As businesses increasingly migrate their applications, databases, and workloads to the cloud, protecting sensitive information has become one of the biggest challenges in cybersecurity. While cloud providers have made significant advances in encrypting data stored on servers and data traveling across networks, one critical security gap has remained: protecting data while it is actively being processed.

This is where confidential computing comes in. Often described as the next evolution of cloud security, confidential computing ensures that sensitive data remains encrypted and protected even during computation. This breakthrough technology allows organizations to process highly confidential information in public or hybrid cloud environments without exposing it to cloud providers, system administrators, or malicious attackers.

In this article, we’ll explore what confidential computing is, how it works, why it matters, its benefits, real-world applications, challenges, and its future.

Credits: NVIDIA Blog

What Is Confidential Computing?

Confidential computing is a cloud security technology that protects data while it is being processed inside a computer’s processor (CPU). Unlike traditional security methods that only encrypt data when it is stored or transferred, confidential computing secures data in use.

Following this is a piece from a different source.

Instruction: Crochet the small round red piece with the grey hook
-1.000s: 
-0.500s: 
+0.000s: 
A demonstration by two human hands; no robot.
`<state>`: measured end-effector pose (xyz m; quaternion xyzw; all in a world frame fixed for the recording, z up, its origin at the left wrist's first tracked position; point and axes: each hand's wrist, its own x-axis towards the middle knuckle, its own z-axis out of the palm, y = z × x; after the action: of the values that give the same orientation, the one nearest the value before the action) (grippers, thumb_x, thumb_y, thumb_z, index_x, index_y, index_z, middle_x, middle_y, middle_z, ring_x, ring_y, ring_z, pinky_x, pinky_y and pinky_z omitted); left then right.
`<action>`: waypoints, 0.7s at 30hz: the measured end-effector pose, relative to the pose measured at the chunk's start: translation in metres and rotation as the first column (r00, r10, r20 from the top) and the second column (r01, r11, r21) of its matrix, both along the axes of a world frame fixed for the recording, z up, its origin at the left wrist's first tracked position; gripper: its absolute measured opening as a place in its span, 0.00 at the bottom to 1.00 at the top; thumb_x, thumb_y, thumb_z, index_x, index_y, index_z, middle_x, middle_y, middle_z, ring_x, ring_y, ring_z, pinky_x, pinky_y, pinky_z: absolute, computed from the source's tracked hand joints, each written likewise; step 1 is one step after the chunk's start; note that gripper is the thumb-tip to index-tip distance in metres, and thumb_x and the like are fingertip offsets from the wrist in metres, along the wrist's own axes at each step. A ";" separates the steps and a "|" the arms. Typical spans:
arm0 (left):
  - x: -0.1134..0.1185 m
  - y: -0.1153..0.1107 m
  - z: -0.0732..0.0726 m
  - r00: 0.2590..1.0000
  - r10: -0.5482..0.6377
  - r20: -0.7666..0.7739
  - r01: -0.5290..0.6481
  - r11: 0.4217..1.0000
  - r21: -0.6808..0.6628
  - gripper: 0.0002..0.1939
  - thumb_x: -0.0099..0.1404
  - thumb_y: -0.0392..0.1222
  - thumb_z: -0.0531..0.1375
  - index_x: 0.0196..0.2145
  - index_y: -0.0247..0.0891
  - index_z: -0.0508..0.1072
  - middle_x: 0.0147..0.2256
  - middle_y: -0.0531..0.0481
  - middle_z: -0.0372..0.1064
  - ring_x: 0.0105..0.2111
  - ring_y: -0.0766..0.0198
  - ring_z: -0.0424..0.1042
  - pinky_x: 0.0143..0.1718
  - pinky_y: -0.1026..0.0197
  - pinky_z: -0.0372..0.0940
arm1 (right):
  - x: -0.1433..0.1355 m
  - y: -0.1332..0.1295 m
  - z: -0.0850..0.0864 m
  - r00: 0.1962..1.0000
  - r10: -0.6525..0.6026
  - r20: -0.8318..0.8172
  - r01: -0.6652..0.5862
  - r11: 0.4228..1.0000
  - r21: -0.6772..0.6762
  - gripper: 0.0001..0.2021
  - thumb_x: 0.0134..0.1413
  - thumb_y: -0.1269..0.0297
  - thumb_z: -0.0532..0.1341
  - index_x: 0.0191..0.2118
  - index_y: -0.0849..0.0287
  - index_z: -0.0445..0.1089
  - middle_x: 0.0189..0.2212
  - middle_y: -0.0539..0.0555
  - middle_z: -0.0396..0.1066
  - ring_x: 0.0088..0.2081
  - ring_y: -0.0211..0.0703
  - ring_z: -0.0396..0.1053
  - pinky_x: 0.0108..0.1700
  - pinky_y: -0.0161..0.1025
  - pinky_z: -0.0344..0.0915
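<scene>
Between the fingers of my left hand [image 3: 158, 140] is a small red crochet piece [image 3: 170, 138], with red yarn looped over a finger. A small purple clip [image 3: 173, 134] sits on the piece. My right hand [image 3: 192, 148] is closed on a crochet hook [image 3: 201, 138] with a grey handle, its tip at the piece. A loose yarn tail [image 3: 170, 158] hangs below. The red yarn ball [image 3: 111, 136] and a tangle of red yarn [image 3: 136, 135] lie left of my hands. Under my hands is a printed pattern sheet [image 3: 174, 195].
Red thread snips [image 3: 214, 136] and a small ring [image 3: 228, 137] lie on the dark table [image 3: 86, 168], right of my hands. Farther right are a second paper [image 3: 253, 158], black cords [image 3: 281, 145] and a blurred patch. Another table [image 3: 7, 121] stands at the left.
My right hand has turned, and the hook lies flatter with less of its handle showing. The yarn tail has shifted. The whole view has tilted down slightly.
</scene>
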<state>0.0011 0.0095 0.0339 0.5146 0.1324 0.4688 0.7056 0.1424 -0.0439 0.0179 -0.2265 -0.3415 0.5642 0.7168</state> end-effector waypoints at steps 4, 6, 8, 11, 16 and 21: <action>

The technology isolates sensitive workloads inside a Trusted Execution Environment (TEE), a hardware-protected region within the processor. Only authorized application code can access the information inside this secure environment. Everything else—including the operating system, hypervisor, cloud provider, administrators, and even malware—is blocked from viewing or modifying the data.

In simple terms, confidential computing creates a highly secure digital vault inside the processor where sensitive computations can occur safely.

Why Is Confidential Computing Needed?

Modern organizations rely heavily on cloud computing because it offers scalability, flexibility, lower infrastructure costs, and easier collaboration. However, moving sensitive workloads to the cloud also means trusting third-party infrastructure.

Traditionally, cloud security has focused on protecting data in two states:

  • Data at Rest: Information stored in databases, storage drives, or backups is encrypted.
  • Data in Transit: Information traveling between devices or across networks is encrypted using protocols like TLS.

While these protections are essential, they leave one major vulnerability.

Whenever an application needs to process encrypted information, it must first decrypt it in the computer’s memory (RAM). During this brief period, the data becomes visible to the operating system and anyone with sufficient privileges.

This creates opportunities for attackers to exploit memory vulnerabilities or compromised administrator accounts.

Confidential computing closes this long-standing security gap by ensuring data remains protected even while being processed.

The Three States of Data

Understanding confidential computing becomes much easier by looking at the three different states in which digital information exists.

Data at Rest

This includes files stored in hard drives, SSDs, cloud storage, databases, and backup systems. Encryption technologies like AES are commonly used to protect this data.

Data in Transit

This refers to information moving across networks, such as between users and cloud servers or between applications. Technologies like HTTPS and VPNs protect this data during transmission.

Data in Use

This is the information currently being processed by applications. Traditionally, this data had to be decrypted in memory before processing, making it vulnerable.

Confidential computing introduces encryption and hardware isolation for this third and previously unprotected state.

How Confidential Computing Works

At the heart of confidential computing lies a hardware-based security architecture known as the Trusted Execution Environment (TEE).

Here’s how the process works:

Step 1: Application Requests Sensitive Data

An application needs access to confidential information such as customer records, financial transactions, medical data, or AI models.

Step 2: Data Enters the Trusted Execution Environment

Instead of exposing decrypted information to the operating system or memory, the processor moves the encrypted data into the TEE.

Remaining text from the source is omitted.